» **ASSIGNMENT**:
For this exercise, return exactly the lines of the material below that begin at the one with "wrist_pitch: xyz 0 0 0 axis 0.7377" and stop after the one with "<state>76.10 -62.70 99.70".

★ ★ ★

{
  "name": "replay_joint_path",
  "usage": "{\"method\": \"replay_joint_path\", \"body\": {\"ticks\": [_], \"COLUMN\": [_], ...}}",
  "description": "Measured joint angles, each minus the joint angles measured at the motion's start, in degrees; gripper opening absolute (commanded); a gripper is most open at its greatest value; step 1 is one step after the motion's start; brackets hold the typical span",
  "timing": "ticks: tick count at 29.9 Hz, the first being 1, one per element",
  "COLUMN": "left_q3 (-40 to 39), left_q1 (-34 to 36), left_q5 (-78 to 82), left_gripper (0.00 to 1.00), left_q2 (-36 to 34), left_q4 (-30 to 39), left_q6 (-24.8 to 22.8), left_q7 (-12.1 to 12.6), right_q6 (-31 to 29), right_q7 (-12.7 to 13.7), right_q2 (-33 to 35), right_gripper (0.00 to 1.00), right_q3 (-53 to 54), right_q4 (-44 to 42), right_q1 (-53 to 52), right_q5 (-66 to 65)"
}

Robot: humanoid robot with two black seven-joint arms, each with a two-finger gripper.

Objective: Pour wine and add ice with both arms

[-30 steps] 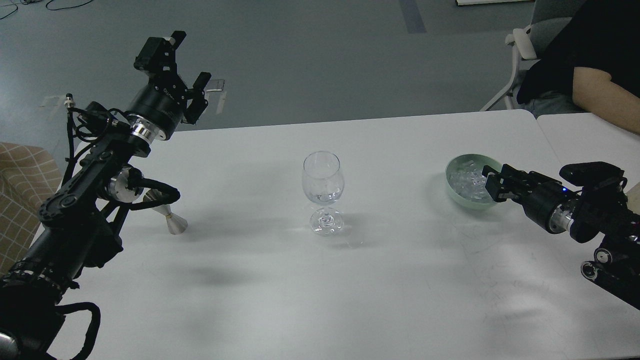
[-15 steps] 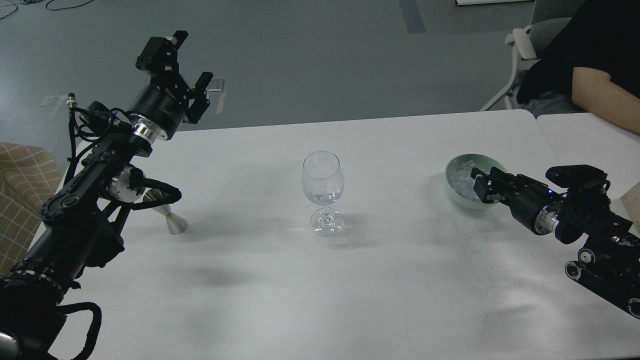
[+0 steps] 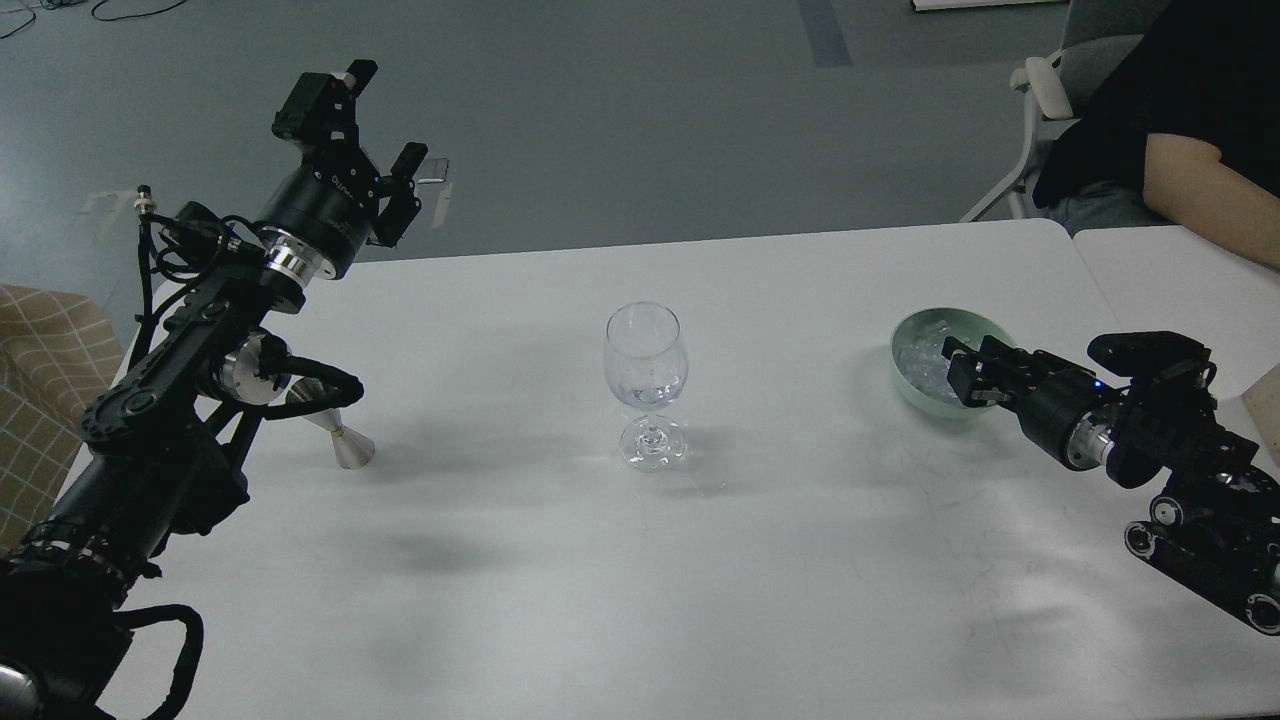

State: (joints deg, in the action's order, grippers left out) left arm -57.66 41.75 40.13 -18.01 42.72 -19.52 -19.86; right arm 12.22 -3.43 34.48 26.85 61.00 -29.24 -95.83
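Ice point(image 3: 925, 362) in bowl point(image 3: 905, 378) | right pincer point(image 3: 958, 368) at rim, state unclear | left pincer point(image 3: 365, 125) spread, raised

The right hand point(image 3: 950, 368) is seen small, dark and end-on over the near side of the green bowl point(image 3: 905, 365); its fingers cannot be told apart. It covers part of the ice point(image 3: 918, 360). The metal cup point(image 3: 335, 432) is half hidden behind the left arm point(image 3: 160, 420). Liquid in the glass point(image 3: 646, 365) is too faint to confirm. The seated person point(image 3: 1180, 120) is cut off by the frame edge.
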Motion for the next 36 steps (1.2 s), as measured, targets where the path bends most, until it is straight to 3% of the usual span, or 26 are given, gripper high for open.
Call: {"method": "replay_joint_path", "body": {"ticks": [21, 36], "left_q3": [0.0, 0.0], "left_q1": [0.0, 0.0], "left_q5": [0.0, -0.1], "left_gripper": [0.98, 0.98], "left_q2": [-0.2, -0.2], "left_q4": [0.0, 0.0], "left_q6": [-0.1, -0.1], "left_q7": [-0.3, -0.3], "right_q6": [0.0, 0.0], "right_q7": [0.0, 0.0], "right_q2": [-1.2, -1.4], "right_gripper": [0.38, 0.09], "right_q3": [-0.1, -0.1], "right_q4": [-1.3, -1.7], "right_q1": [-0.1, -0.1], "right_q5": [0.1, 0.2]}}
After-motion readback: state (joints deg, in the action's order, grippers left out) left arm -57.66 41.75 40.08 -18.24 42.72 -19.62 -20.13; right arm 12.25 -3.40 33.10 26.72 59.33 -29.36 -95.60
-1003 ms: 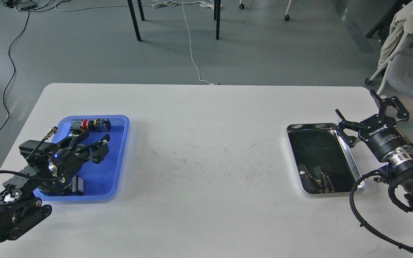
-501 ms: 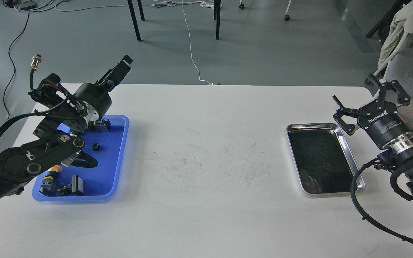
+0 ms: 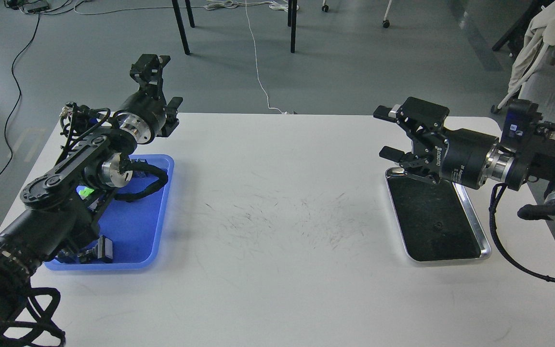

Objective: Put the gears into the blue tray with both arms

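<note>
The blue tray (image 3: 138, 226) lies at the table's left, and my left arm crosses over its back half. No gear shows in the tray; the arm and its cable hide much of it. My left gripper (image 3: 163, 83) is raised past the tray's far edge, pointing away. It is open and holds nothing. On the right, my right gripper (image 3: 387, 133) points left above the far-left corner of the steel tray (image 3: 481, 226). It is open and empty. One tiny dark round gear (image 3: 436, 225) lies on the steel tray's bottom.
A black switch part (image 3: 104, 250) sits in the blue tray's near-left corner. The white table (image 3: 277, 270) carries scuff marks in the middle. Chair legs and cables stand on the floor beyond the back edge.
My left gripper rose out of the blue tray and swung up and back. A gear seen lying in that tray is now covered by the arm. My right gripper swung left over the steel tray's far end.
</note>
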Robot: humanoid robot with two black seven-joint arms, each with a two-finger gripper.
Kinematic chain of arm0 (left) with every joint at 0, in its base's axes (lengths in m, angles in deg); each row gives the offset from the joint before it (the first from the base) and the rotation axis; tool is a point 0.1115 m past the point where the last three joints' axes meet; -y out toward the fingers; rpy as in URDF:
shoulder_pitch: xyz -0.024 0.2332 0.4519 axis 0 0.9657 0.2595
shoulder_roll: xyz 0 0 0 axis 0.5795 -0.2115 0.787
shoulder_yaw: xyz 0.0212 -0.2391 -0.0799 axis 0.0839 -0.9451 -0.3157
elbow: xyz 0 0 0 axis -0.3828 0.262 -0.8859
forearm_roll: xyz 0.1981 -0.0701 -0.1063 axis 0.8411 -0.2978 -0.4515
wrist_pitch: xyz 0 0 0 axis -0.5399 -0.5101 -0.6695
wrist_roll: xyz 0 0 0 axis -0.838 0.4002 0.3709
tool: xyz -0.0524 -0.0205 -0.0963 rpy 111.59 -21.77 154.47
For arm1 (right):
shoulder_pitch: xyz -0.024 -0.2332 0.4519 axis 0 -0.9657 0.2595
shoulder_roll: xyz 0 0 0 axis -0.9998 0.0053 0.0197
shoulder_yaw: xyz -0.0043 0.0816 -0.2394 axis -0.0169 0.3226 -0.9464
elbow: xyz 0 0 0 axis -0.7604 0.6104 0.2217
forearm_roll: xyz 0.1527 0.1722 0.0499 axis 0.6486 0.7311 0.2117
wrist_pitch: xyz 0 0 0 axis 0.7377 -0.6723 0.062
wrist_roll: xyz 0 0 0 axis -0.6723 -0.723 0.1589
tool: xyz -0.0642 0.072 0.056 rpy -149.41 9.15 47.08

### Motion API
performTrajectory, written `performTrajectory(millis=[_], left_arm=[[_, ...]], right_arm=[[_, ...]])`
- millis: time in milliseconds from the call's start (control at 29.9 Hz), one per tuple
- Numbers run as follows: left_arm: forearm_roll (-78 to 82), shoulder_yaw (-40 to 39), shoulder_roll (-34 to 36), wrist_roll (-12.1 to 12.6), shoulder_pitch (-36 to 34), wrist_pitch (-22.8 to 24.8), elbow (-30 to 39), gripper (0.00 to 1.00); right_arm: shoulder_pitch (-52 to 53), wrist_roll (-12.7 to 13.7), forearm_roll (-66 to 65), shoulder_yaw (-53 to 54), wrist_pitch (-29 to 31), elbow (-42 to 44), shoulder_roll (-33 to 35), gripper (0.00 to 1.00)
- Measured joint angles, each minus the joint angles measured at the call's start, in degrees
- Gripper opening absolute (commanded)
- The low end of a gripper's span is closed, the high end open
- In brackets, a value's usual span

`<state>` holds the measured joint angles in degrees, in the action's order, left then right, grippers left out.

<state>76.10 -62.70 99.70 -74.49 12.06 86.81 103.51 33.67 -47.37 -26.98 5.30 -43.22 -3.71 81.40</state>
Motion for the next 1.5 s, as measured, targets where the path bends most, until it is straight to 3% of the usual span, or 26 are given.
performTrajectory(millis=[134, 301, 434, 668, 1036, 1504], left_arm=[[-3.5, -0.2, 1.4, -1.6, 0.1, 8.6, -3.7, 0.98], [-4.0, -0.2, 2.1, -3.7, 0.1, 10.1, -4.5, 0.98], [-4.0, -0.1, 2.2, -4.4, 0.2, 9.8, -4.6, 0.98], [-3.3, 0.8, 3.2, -5.3, 0.2, 9.1, -5.4, 0.98], [-3.3, 1.0, 3.2, -5.6, 0.7, 8.9, -5.8, 0.98], [-3.3, 0.9, 2.9, -5.7, 1.1, 8.3, -5.8, 0.98]], right_arm=[[5.0, 0.0, -7.6, -9.6, 0.6, -4.0, 8.0, 0.98], [8.4, -0.1, -13.9, -14.1, 2.4, -5.2, 16.4, 0.99], [8.4, -0.1, -16.5, -14.7, 2.6, -4.6, 18.7, 0.99], [7.8, -0.1, -20.9, -19.0, 2.6, -1.8, 16.4, 0.99], [7.9, -0.3, -28.4, -21.6, 2.6, 11.9, 8.9, 0.97], [7.9, -0.6, -29.5, -26.2, 2.5, 18.0, 2.4, 0.90]])
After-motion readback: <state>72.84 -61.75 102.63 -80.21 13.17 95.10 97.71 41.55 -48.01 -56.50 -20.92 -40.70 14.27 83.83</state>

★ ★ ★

» **SOLUTION FOR THIS TASK**:
wrist_pitch: xyz 0 0 0 axis 0.7377 -0.6723 0.062
wrist_roll: xyz 0 0 0 axis -0.6723 -0.723 0.1589
tool: xyz -0.0642 0.072 0.056 rpy -149.41 9.15 47.08

### Motion API
performTrajectory, written `performTrajectory(millis=[_], left_arm=[[_, ...]], right_arm=[[_, ...]])`
- millis: time in milliseconds from the call's start (control at 29.9 Hz), one per tuple
- Numbers run as follows: left_arm: forearm_roll (-78 to 82), shoulder_yaw (-40 to 39), shoulder_roll (-34 to 36), wrist_roll (-12.1 to 12.6), shoulder_pitch (-36 to 34), wrist_pitch (-22.8 to 24.8), elbow (-30 to 39), gripper (0.00 to 1.00); right_arm: shoulder_pitch (-52 to 53), wrist_roll (-12.7 to 13.7), forearm_roll (-66 to 65), shoulder_yaw (-53 to 54), wrist_pitch (-29 to 31), elbow (-42 to 44), shoulder_roll (-33 to 35), gripper (0.00 to 1.00)
- Measured joint angles, each minus the joint angles measured at the call's start, in degrees
- Gripper opening absolute (commanded)
- The low end of a gripper's span is closed, the high end open
- In brackets, a value's usual span

`<state>` holds the measured joint angles in degrees, in the action's order, left then right, grippers left out.

<state>76.10 -62.70 99.70 -74.49 12.06 86.81 103.51 33.67 -47.37 -26.98 5.30 -43.22 -3.71 81.40</state>

What needed an answer now has one.